Your goal:
Every line of the entries below that includes "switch" belongs in the answer, copied as written.

Data to process:

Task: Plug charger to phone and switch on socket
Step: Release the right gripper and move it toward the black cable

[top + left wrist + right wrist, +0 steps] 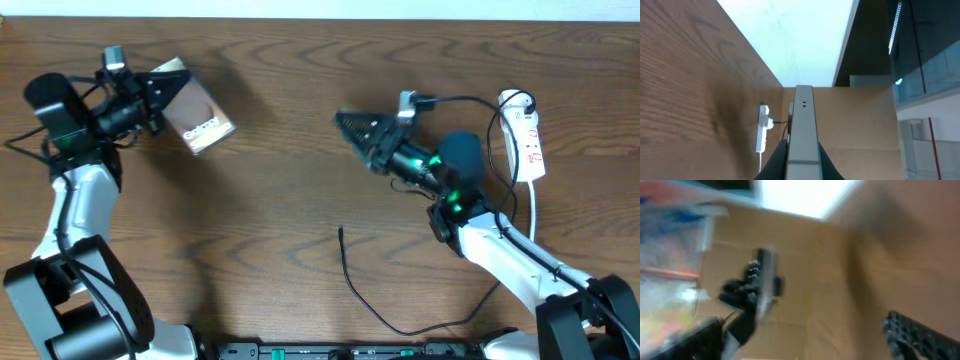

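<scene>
At table (pixel 280 200): one phone (pixel 198 117), one socket (pixel 528 137)

Your left arm (pixel 75 200) is stretching from the near left corner toward the far side, with its wrist bending to the right. Your left gripper (pixel 158 96) is pressing its fingers (pixel 778 161) against both flat faces of the phone (pixel 200 118), gripping it by one end. Your right arm (pixel 505 248) is reaching from the near right toward the middle. Your right gripper (pixel 348 126) is pointing left, its jaws standing apart.
</scene>
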Tool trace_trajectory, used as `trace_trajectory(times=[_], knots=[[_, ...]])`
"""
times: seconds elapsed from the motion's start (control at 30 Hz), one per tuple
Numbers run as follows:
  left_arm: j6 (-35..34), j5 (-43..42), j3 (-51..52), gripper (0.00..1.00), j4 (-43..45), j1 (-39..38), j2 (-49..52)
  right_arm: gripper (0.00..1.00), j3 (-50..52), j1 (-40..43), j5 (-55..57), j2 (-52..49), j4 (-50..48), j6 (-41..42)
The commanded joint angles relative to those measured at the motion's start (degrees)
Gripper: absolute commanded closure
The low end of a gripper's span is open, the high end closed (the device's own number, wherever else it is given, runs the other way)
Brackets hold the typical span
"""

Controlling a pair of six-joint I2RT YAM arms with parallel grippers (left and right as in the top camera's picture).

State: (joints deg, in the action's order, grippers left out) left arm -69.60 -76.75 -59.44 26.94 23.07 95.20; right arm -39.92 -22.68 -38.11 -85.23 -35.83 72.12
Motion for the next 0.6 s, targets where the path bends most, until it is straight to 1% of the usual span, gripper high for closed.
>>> trace_trajectory(times=[0.0, 0.03, 0.07, 0.13, 0.2, 0.33, 0.4, 0.47, 0.57], knots=[[1.0, -5.4, -0.2, 0.93, 0.7, 2.5, -0.8, 0.01, -2.7, -3.8, -1.5, 0.1, 12.8, -13.0], [1.0, -5.3, -0.2, 0.93, 0.7, 2.8, -0.8, 0.01, -3.4, -5.0, 0.0, 0.1, 17.7, -15.2], [1.8, -5.3, -0.2, 0.93, 0.7, 3.7, -0.8, 0.01, -4.9, -7.6, 3.9, 0.1, 27.2, -19.0], [3.3, -5.3, -0.2, 0.93, 0.6, 4.4, -0.8, 0.01, -6.3, -10.6, 9.7, 0.1, 37.0, -21.8], [3.6, -5.3, -0.2, 0.93, 0.7, 5.1, -0.8, 0.01, -7.0, -12.7, 14.1, 0.1, 43.5, -22.5], [3.6, -5.3, -0.2, 0.92, 0.7, 5.9, -0.8, 0.01, -7.1, -16.0, 21.0, 0.1, 53.4, -22.2], [3.7, -5.3, -0.2, 0.93, 0.6, 5.9, -0.8, 0.01, -7.1, -17.7, 24.9, 0.1, 57.8, -20.2], [4.4, -5.4, -0.2, 0.93, 0.6, 5.9, -0.8, 0.01, -7.1, -19.6, 29.9, 0.1, 61.3, -17.8], [4.7, -5.4, -0.2, 0.92, 0.6, 5.9, -0.8, 0.01, -6.8, -22.5, 36.3, 0.1, 63.0, -15.9]])
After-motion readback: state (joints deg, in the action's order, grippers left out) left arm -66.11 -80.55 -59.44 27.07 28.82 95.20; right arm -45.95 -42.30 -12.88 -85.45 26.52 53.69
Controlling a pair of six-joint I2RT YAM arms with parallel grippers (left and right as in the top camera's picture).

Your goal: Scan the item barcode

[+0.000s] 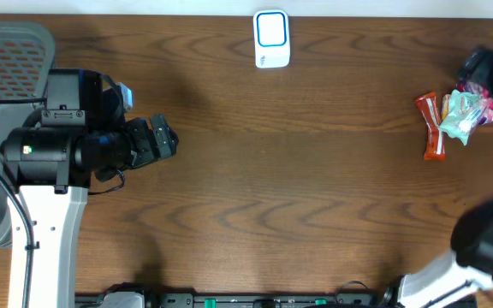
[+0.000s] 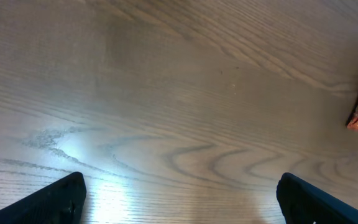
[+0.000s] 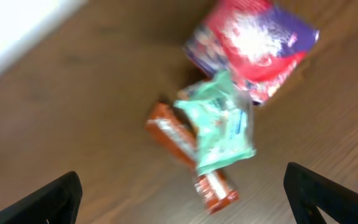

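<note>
Directly below parted right jaws: green packet (image 3: 219, 127) atop orange bar (image 3: 216, 190); left jaws parted too, well apart.

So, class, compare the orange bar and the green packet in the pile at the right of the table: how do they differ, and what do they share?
The orange bar is long and narrow; the green packet is shorter, wider and crinkled. The orange bar lies directly on the table; the green packet rests partly on top of it, hiding its middle. Shared: both are wrapped items in one pile, and neither is gripped.
</note>
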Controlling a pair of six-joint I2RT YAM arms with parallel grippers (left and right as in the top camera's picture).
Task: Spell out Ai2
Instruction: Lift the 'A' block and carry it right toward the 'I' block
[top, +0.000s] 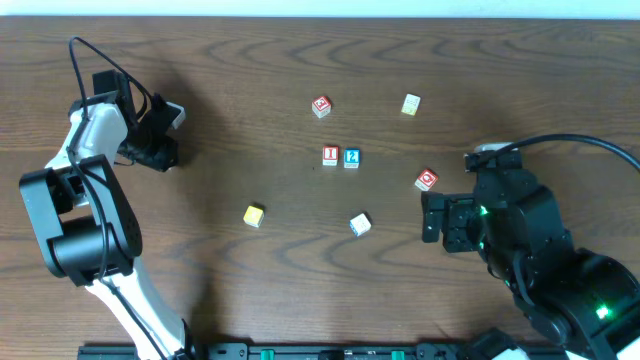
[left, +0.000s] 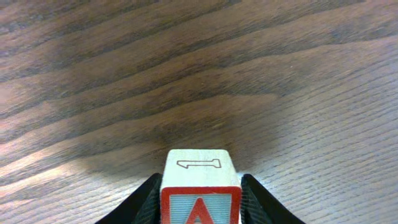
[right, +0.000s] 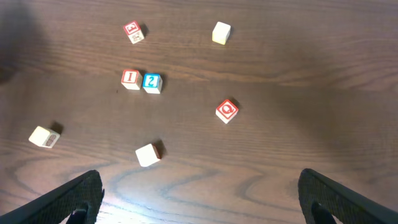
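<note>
Since the I block (top: 330, 155) and the 2 block (top: 351, 158) already sit touching side by side, I then 2, the step in hand is judged to be bringing in the letter that goes first. The left claw (top: 160, 152) is clamped on the A block (left: 200, 202), one finger on each flank and the red A facing its wrist camera. Whether the block is clear of the table (top: 230, 70) cannot be told. The I-2 pair lies well away from this claw, between it and the right claw (right: 199, 193). The I's free side is the one nearer the left claw. The right claw is spread wide and holds nothing, with the pair ahead of it and to its left. Next move, as judged: carry the A across and set it just beside the I's free side, in line, without nudging the pair. Count: eight blocks. One is held and seven are on the table, made up of the I, the 2, two more red-faced blocks (top: 320, 105) (top: 427, 180) and three pale or yellow blocks (top: 411, 103) (top: 254, 215) (top: 360, 224). Two claws
</note>
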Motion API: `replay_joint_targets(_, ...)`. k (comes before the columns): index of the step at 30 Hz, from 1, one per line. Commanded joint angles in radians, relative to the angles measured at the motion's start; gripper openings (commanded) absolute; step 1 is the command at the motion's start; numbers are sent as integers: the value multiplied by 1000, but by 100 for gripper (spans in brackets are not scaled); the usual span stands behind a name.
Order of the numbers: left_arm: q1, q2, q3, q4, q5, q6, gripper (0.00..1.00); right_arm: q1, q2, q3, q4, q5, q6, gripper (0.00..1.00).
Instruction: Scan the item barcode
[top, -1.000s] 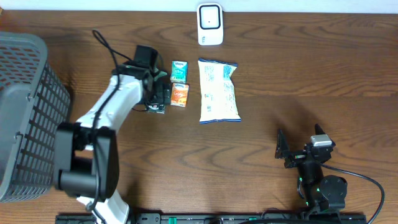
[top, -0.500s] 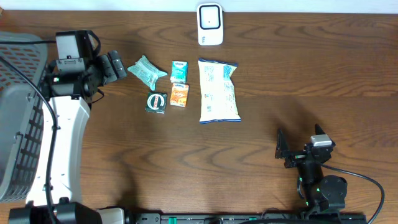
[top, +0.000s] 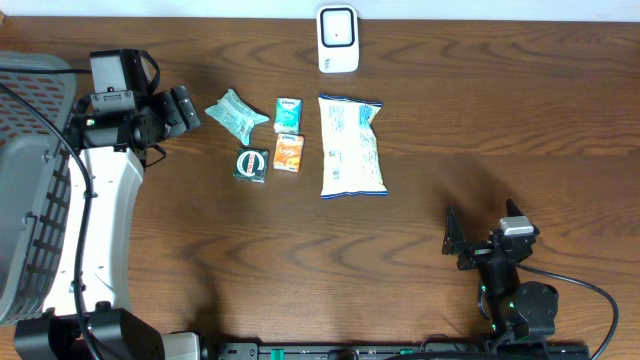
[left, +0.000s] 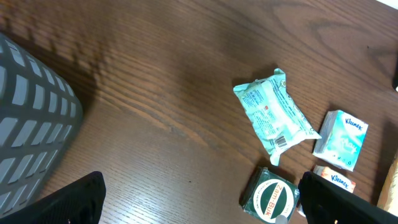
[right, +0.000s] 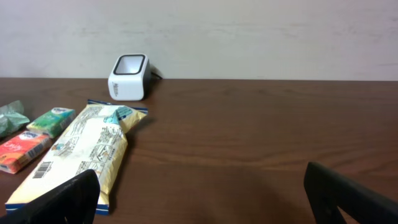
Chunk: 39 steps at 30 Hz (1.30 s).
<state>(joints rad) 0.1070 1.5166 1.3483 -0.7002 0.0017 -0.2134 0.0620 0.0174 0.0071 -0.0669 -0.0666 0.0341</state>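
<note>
Several items lie in a cluster on the table: a green tissue packet (top: 237, 113) (left: 277, 115) with its barcode face up, a teal Kleenex box (top: 289, 114) (left: 342, 138), an orange Kleenex box (top: 289, 152), a dark green Zam-Buk tin (top: 251, 165) (left: 272, 200) and a long snack bag (top: 351, 146) (right: 78, 152). The white scanner (top: 338, 38) (right: 129, 76) stands at the far edge. My left gripper (top: 185, 108) (left: 205, 211) hovers open and empty just left of the green packet. My right gripper (top: 452, 243) (right: 205, 205) is open and empty at the near right, far from the items.
A large grey mesh basket (top: 40, 190) (left: 31, 143) fills the left side, close beside the left arm. A wall runs behind the scanner in the right wrist view. A black rail lies along the table's front edge.
The left arm has swung from over the item cluster back to the left, uncovering the green packet on the table. In the last half second it barely shifted. The right arm is still.
</note>
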Motion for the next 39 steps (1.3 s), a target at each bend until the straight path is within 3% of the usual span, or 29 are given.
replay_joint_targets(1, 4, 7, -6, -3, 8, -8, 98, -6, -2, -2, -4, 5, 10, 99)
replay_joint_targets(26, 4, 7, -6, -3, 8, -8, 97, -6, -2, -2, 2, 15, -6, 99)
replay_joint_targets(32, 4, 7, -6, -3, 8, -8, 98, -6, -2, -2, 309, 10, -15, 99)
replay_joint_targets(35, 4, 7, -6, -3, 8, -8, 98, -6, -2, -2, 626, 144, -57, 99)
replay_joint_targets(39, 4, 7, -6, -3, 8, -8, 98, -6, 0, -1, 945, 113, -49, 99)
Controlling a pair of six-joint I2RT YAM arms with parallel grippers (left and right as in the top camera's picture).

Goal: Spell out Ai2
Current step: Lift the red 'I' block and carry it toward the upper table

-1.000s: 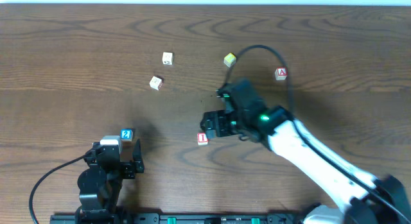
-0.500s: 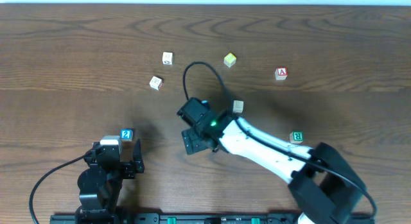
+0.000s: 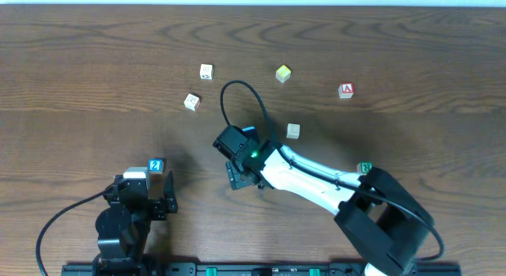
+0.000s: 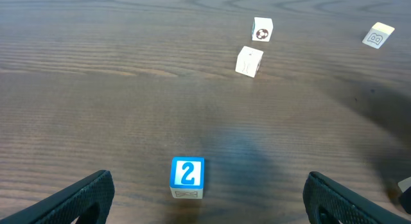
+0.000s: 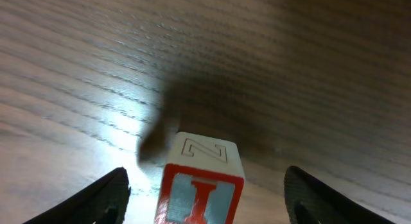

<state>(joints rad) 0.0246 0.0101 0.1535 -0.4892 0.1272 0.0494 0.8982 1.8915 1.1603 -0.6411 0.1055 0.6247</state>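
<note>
The small wooden cube with a red "I" on its white face (image 5: 200, 189) sits on the brown wood-grain counter (image 3: 79, 62), right under my right gripper (image 5: 205, 193). The overhead view hides it beneath the gripper head. The gripper's jaws are open with one on each side of the cube. There is a clear gap on both sides, so it holds nothing.

My main worry is the squeeze. If one pad lands first, I expect the light cube to skid or twist on the smooth counter, leaving me pinching its corners or missing it. A grip too near the top edge could also let it tip out on the lift.

The "I" face is red-bordered and turned towards the wrist camera. The top is bare pale wood with an embossed outline letter, so I must watch which face ends up showing.

At 9 o'clock from it stands the small cube with a white "2" on its blue face (image 3: 156, 165), just ahead of my left gripper (image 4: 215, 201). That gripper is fully open and empty.

The small cube with a red "A" on white (image 3: 345, 90) lies well apart at 2 o'clock, so the word isn't assembled yet.

A plain whitish cube (image 3: 293, 131) and a green-faced cube (image 3: 364, 168) lie close to my right arm. A careless swing could knock either one.
</note>
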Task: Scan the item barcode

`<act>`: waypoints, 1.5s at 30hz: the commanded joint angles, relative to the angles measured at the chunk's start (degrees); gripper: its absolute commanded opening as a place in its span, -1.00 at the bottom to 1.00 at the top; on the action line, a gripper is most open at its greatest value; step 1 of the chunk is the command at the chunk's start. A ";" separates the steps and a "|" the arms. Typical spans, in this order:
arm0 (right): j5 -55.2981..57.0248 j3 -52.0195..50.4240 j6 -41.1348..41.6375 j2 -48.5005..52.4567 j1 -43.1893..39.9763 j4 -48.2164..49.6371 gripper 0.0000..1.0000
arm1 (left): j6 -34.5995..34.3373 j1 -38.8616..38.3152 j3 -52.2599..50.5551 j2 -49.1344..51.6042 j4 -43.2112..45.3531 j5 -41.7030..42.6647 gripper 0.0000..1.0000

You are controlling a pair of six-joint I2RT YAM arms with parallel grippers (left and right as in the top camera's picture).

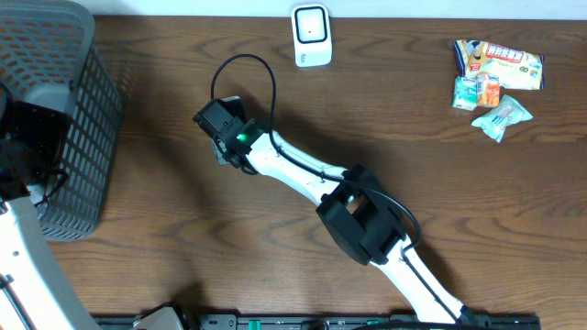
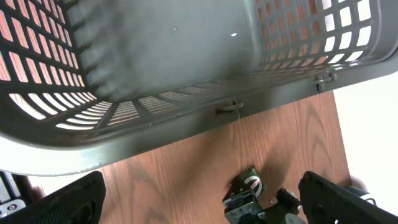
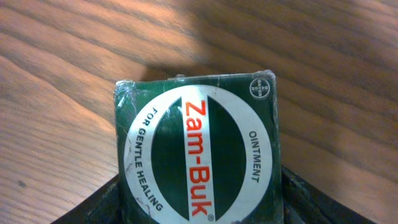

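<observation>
Pinching a green ointment box (image 3: pixel 199 155) by its two sides, the right fingers (image 3: pixel 102 210) are holding it flat on the tabletop (image 3: pixel 323 62), label facing up between them; the left fingers (image 2: pixel 62 199) are hanging spread wide, a grey basket (image 2: pixel 186 74) just beyond them.

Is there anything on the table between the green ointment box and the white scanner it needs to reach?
Nothing visible does: only bare table lies between the Zam-Buk box at the right gripper and the scanner. The snack packets sit well aside.
</observation>
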 commanded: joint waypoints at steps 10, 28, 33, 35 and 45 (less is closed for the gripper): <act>-13.62 0.35 -13.05 -9.53 -6.91 -16.26 0.20 | -0.11 0.22 0.15 0.02 -0.15 -0.33 0.95; -45.07 -1.16 -61.05 -19.28 -31.15 -47.06 0.05 | -0.11 0.22 0.15 0.02 -0.15 -0.33 0.95; -36.15 -2.99 -46.23 -19.28 -33.59 -42.14 0.12 | -0.11 0.22 0.15 0.02 -0.15 -0.33 0.96; -33.88 -2.99 -41.11 -19.30 -33.92 -43.52 0.15 | -0.09 0.22 0.15 0.02 -0.15 -0.33 0.96; -20.68 -3.78 -34.18 -19.28 -27.10 -54.55 0.52 | -0.09 0.22 0.15 0.00 -0.15 -0.33 0.96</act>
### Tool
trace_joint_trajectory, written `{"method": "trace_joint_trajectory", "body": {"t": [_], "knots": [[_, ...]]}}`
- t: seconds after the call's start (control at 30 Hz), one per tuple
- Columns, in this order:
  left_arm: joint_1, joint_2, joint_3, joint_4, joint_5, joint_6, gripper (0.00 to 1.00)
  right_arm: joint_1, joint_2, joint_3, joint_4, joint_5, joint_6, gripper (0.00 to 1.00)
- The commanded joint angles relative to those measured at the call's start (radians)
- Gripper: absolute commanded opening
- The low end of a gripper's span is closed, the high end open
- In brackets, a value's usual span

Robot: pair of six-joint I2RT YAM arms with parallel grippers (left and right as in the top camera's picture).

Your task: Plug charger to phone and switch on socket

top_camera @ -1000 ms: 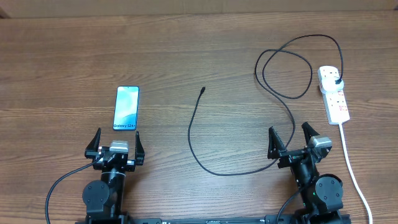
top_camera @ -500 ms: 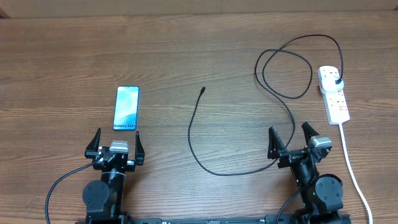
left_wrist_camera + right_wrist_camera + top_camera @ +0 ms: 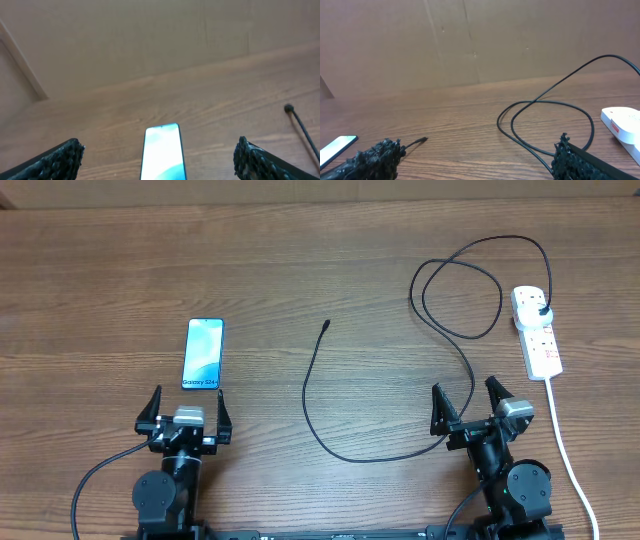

Written answer:
Task: Plug charger to phone and switch on socket
Your task: Plug charger to phone and switch on socket

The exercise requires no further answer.